# What the task requires:
Each entry should be copied as it stands, leaving the pictures behind.

____________________

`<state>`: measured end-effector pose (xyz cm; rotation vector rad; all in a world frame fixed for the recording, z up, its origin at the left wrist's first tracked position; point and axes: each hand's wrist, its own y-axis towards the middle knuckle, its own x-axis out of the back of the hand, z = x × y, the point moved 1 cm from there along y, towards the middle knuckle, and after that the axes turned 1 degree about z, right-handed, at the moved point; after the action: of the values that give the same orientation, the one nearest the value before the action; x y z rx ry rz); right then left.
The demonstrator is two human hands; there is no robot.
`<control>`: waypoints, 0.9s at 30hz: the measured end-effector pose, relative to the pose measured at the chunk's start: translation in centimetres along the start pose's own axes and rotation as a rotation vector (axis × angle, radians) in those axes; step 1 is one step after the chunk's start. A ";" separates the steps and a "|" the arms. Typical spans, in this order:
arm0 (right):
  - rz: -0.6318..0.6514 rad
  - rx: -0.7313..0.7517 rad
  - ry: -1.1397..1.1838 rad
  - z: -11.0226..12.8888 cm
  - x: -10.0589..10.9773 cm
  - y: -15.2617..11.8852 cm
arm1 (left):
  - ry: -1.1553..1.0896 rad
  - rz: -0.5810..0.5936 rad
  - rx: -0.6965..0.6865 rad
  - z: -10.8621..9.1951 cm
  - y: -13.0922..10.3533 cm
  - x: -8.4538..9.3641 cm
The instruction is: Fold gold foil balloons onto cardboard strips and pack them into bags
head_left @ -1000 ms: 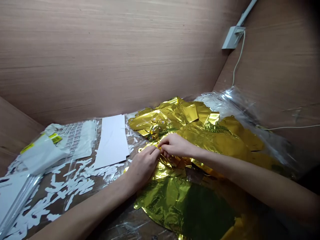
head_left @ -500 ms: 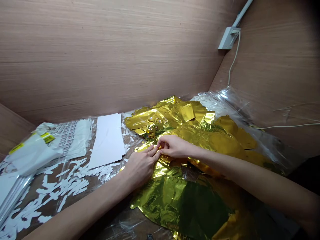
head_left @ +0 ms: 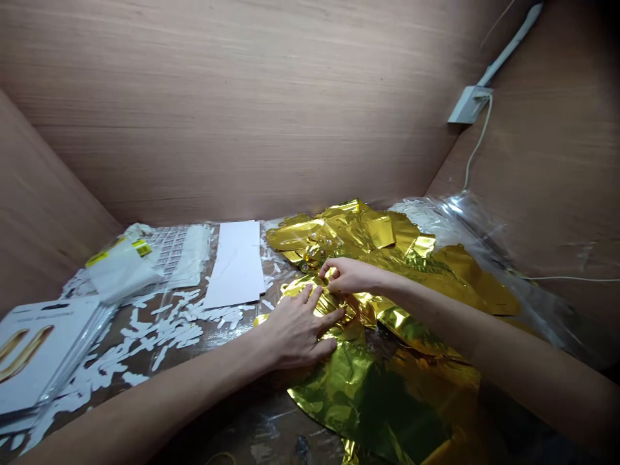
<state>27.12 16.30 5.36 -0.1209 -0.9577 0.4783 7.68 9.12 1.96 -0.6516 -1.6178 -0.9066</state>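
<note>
My left hand [head_left: 306, 328] lies palm down with its fingers spread over a gold foil balloon [head_left: 339, 371], pressing on its crinkled surface. Just beyond it, my right hand [head_left: 349, 276] is curled, thumb and fingertips pinched together above the foil. Whatever is between those fingertips is too small to make out. More flat gold foil balloons [head_left: 387, 232] lie heaped behind and to the right of both hands. At the near edge of the heap, beside my right fingertips, is a small clump of shiny bits [head_left: 312, 255].
White cards [head_left: 235, 265] lie left of the foil. Loose white paper strips [head_left: 169, 332] are scattered farther left, near a printed plastic packet [head_left: 177, 252] and packaging picturing a gold balloon [head_left: 43, 349]. Clear plastic film [head_left: 465, 213] lies back right, below a wall socket [head_left: 469, 103].
My left hand has drawn back from the right one, and its fingers have spread out flat. My right hand stays pinched over the foil. The view has turned left.
</note>
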 end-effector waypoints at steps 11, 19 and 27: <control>-0.148 0.183 0.101 -0.7 0.7 0.1 | -0.029 0.134 0.260 4.7 -0.3 5.4; -0.342 0.357 0.382 1.0 6.0 -0.7 | 0.214 0.465 0.567 9.7 -2.3 7.9; -0.340 0.464 0.470 2.6 7.6 -0.9 | 0.150 0.092 0.713 8.6 -4.6 9.1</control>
<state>29.01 18.64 12.89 0.3341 -0.3775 0.3241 -2.82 13.34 8.99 -0.1494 -1.6149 -0.2576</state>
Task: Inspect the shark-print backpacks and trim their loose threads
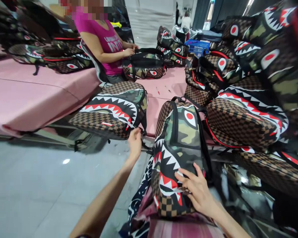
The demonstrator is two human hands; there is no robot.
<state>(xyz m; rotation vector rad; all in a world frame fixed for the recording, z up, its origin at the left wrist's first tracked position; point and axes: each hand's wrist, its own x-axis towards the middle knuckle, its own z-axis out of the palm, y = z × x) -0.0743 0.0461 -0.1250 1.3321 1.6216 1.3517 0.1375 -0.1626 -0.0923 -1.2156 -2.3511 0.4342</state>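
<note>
The left hand (135,142), fingertips pressed together, is at a brown-checkered shark-mouth backpack (114,110). The right hand's (197,191) spread fingers touch a green-camouflage shark-mouth backpack (170,132).

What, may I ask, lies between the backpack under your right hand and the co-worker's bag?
Pink cloth bearing small objects, too tiny to identify, in the head view.

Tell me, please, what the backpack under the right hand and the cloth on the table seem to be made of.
The backpack looks like coated fabric or faux leather, smooth with a low sheen, judging by its crisp printed camouflage and checks. The table cloth seems to be matte pink woven fabric, since it drapes softly in folds over the edge.
</note>
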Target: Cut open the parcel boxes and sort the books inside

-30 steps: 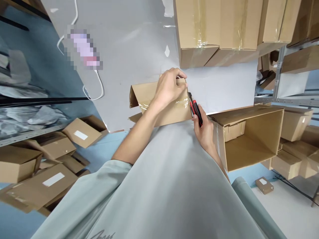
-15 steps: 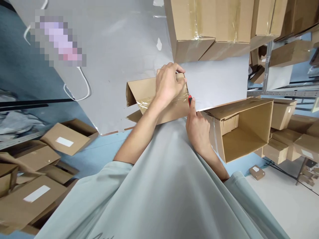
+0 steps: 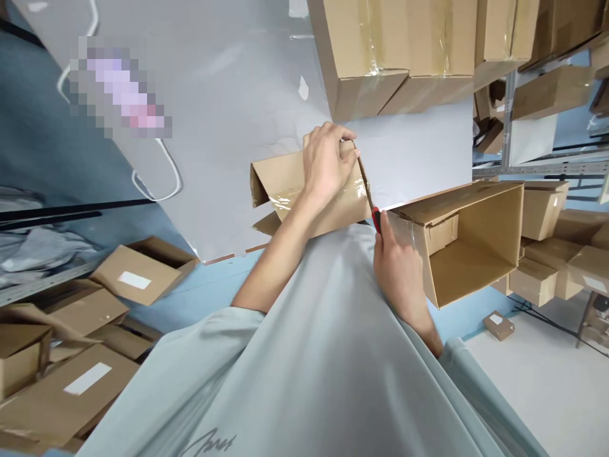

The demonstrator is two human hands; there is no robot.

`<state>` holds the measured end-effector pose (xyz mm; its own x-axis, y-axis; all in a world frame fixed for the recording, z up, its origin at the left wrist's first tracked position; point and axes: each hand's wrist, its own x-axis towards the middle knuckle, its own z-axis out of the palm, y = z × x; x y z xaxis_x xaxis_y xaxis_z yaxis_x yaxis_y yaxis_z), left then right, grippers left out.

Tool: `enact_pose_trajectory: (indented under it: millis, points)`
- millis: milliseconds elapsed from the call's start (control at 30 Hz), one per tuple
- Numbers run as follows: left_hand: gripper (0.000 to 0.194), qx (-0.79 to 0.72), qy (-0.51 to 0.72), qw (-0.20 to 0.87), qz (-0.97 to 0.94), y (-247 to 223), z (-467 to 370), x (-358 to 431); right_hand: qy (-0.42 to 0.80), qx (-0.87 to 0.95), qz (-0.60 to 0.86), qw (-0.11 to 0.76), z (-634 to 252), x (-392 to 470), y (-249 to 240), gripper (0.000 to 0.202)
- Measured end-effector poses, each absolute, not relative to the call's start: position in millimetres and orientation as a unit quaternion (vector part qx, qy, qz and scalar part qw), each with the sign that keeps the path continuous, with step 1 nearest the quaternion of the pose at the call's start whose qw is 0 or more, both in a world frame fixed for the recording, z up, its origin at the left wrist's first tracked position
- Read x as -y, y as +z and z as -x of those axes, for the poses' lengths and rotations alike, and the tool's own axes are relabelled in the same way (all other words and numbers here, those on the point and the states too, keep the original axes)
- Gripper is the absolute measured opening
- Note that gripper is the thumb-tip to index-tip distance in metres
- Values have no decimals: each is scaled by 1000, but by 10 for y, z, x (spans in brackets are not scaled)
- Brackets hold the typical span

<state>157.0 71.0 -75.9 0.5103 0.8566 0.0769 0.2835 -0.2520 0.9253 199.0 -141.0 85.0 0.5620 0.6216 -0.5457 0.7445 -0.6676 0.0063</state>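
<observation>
Slitting taped box (image 3: 340,202) (red-black cutter (image 3: 377,220))

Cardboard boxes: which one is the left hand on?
The taped cardboard box at the table's near edge, its left end gaping open; the left hand touches no other box.

There is room to pass over the surface (image 3: 228,120) between the white cable (image 3: 173,162) at its left edge and the taped boxes (image 3: 392,38), and before those boxes toward the right edge, while the small carton (image 3: 284,171) blocks the near edge's middle and an open carton (image 3: 457,202) crowds its right end.
</observation>
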Motion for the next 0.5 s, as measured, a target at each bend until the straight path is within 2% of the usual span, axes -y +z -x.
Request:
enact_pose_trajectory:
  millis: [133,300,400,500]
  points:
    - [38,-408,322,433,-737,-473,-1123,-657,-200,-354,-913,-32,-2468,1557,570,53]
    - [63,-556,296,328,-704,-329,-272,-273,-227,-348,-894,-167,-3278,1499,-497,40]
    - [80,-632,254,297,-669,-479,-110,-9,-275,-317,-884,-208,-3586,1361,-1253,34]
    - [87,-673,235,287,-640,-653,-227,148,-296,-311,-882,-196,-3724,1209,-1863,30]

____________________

# The completed task:
`<state>`: measured end-effector pose (xyz cm; rotation vector rad; all in a world frame fixed for the recording, z up, its origin at the left wrist's first tracked position; point and axes: each hand's wrist, its own y-axis towards the middle knuckle, its own x-axis out of the back of the hand, z = x × y, the point moved 1 cm from there along y, towards the middle knuckle, and after that the axes turned 1 degree about z, right-handed, at the moved point; after the action: of the values that give the same orientation, the one nearest the value before the action; x y z rx ry rz); right then left.
The demonstrator is two human hands; there is no robot.
`<control>`: waypoints, 0.9s at 30hz: the measured end-effector pose, relative to the pose measured at the chunk's start: translation in centimetres along the start pose's own axes and rotation as a rotation vector (axis × angle, radians) in those axes; step 1 is one step after the chunk's start. A ";" separates the steps and a "|" the arms. Typical spans, in this order:
arm0 (right):
  - rz: -0.6318..0.6514 rad
  - rx: -0.7313..0.7517 rad
  - ry: -1.1397..1.1838 rad
  - z: -11.0226..12.8888 cm
  - x: -10.0589..10.9773 cm
  - y: -15.2617..11.8852 cm
arm1 (left):
  - ry: -1.1553..1.0896 rad
  - rz: -0.5810..0.5936 rad
  - rx: -0.6965..0.6865 rad
  - z: -10.8621..9.1951 cm
  - y: -13.0922..10.3533 cm
  - x: -8.4538..9.3641 cm
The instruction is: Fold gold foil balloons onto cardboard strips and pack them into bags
head_left @ -1000 ms: 
head_left @ -500 ms: 
head_left @ +0 ms: 
<state>27.12 16.30 5.36 -0.1209 -0.9577 0.4783 7.68 9.12 1.96 -0.6516 -1.6178 -0.9066</state>
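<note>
My left hand [head_left: 306, 328] lies palm down with its fingers spread over a gold foil balloon [head_left: 339, 371], pressing on its crinkled surface. Just beyond it, my right hand [head_left: 349, 276] is curled, thumb and fingertips pinched together above the foil. Whatever is between those fingertips is too small to make out. More flat gold foil balloons [head_left: 387, 232] lie heaped behind and to the right of both hands. At the near edge of the heap, beside my right fingertips, is a small clump of shiny bits [head_left: 312, 255].
White cards [head_left: 235, 265] lie left of the foil. Loose white paper strips [head_left: 169, 332] are scattered farther left, near a printed plastic packet [head_left: 177, 252] and packaging picturing a gold balloon [head_left: 43, 349]. Clear plastic film [head_left: 465, 213] lies back right, below a wall socket [head_left: 469, 103].
My left hand has drawn back from the right one, and its fingers have spread out flat. My right hand stays pinched over the foil. The view has turned left.
</note>
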 end-effector waypoints at steps 11, 19 and 27: <control>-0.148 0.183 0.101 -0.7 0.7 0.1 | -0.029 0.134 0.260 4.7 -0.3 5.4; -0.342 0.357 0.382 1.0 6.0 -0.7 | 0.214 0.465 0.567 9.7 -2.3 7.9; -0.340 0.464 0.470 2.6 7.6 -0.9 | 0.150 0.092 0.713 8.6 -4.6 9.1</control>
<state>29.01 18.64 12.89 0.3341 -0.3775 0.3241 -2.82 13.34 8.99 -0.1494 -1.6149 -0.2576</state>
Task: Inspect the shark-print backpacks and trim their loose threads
The demonstrator is two human hands; there is no robot.
<state>(xyz m; rotation vector rad; all in a world frame fixed for the recording, z up, its origin at the left wrist's first tracked position; point and axes: each hand's wrist, its own x-axis towards the middle knuckle, its own z-axis out of the palm, y = z × x) -0.0743 0.0461 -0.1250 1.3321 1.6216 1.3517 0.1375 -0.1626 -0.0923 -1.2156 -2.3511 0.4342</state>
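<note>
The left hand (135,142), fingertips pressed together, is at a brown-checkered shark-mouth backpack (114,110). The right hand's (197,191) spread fingers touch a green-camouflage shark-mouth backpack (170,132).

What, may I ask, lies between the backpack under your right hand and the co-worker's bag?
Pink cloth bearing small objects, too tiny to identify, in the head view.

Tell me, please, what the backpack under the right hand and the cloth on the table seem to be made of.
The backpack looks like coated fabric or faux leather, smooth with a low sheen, judging by its crisp printed camouflage and checks. The table cloth seems to be matte pink woven fabric, since it drapes softly in folds over the edge.
</note>
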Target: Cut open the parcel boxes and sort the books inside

-30 steps: 
-15 steps: 
+0 steps: 

The demonstrator is two human hands; there is no robot.

`<state>` holds the measured end-effector pose (xyz mm; its own x-axis, y-axis; all in a world frame fixed for the recording, z up, its origin at the left wrist's first tracked position; point and axes: each hand's wrist, its own x-axis towards the middle knuckle, its own z-axis out of the palm, y = z × x; x y z xaxis_x xaxis_y xaxis_z yaxis_x yaxis_y yaxis_z), left then right, grippers left out.

Tool: `enact_pose_trajectory: (indented under it: millis, points)`
- millis: milliseconds elapsed from the call's start (control at 30 Hz), one per tuple
- Numbers run as follows: left_hand: gripper (0.000 to 0.194), qx (-0.79 to 0.72), qy (-0.51 to 0.72), qw (-0.20 to 0.87), qz (-0.97 to 0.94), y (-247 to 223), z (-467 to 370), x (-358 to 431); right_hand: qy (-0.42 to 0.80), qx (-0.87 to 0.95), qz (-0.60 to 0.86), qw (-0.11 to 0.76), z (-634 to 252), x (-392 to 470), y (-249 to 240), gripper (0.000 to 0.202)
- Measured end-effector poses, each absolute, not relative to the call's start: position in millimetres and orientation as a unit quaternion (vector part qx, qy, qz and scalar part qw), each with the sign that keeps the path continuous, with step 1 nearest the quaternion of the pose at the call's start whose qw is 0 or more, both in a world frame fixed for the recording, z up, its origin at the left wrist's first tracked position
- Read x as -y, y as +z and z as -x of those axes, for the poses' lengths and rotations alike, and the tool's own axes are relabelled in the same way (all other words and numbers here, those on the point and the states too, keep the original axes)
- Gripper is the absolute measured opening
- Note that gripper is the thumb-tip to index-tip distance in metres
- Values have no decimals: each is scaled by 1000, but by 10 for y, z, x (spans in brackets are not scaled)
- Brackets hold the typical span

<state>157.0 71.0 -75.9 0.5103 0.8566 0.0769 0.2835 -0.2520 0.9253 199.0 -141.0 85.0 0.5620 0.6216 -0.5457 0.7445 -0.6676 0.0063</state>
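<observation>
Slitting taped box (image 3: 340,202) (red-black cutter (image 3: 377,220))

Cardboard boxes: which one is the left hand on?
The taped cardboard box at the table's near edge, its left end gaping open; the left hand touches no other box.

There is room to pass over the surface (image 3: 228,120) between the white cable (image 3: 173,162) at its left edge and the taped boxes (image 3: 392,38), and before those boxes toward the right edge, while the small carton (image 3: 284,171) blocks the near edge's middle and an open carton (image 3: 457,202) crowds its right end.
</observation>
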Motion for the next 0.5 s, as measured, a target at each bend until the straight path is within 2% of the usual span, axes -y +z -x.
Request:
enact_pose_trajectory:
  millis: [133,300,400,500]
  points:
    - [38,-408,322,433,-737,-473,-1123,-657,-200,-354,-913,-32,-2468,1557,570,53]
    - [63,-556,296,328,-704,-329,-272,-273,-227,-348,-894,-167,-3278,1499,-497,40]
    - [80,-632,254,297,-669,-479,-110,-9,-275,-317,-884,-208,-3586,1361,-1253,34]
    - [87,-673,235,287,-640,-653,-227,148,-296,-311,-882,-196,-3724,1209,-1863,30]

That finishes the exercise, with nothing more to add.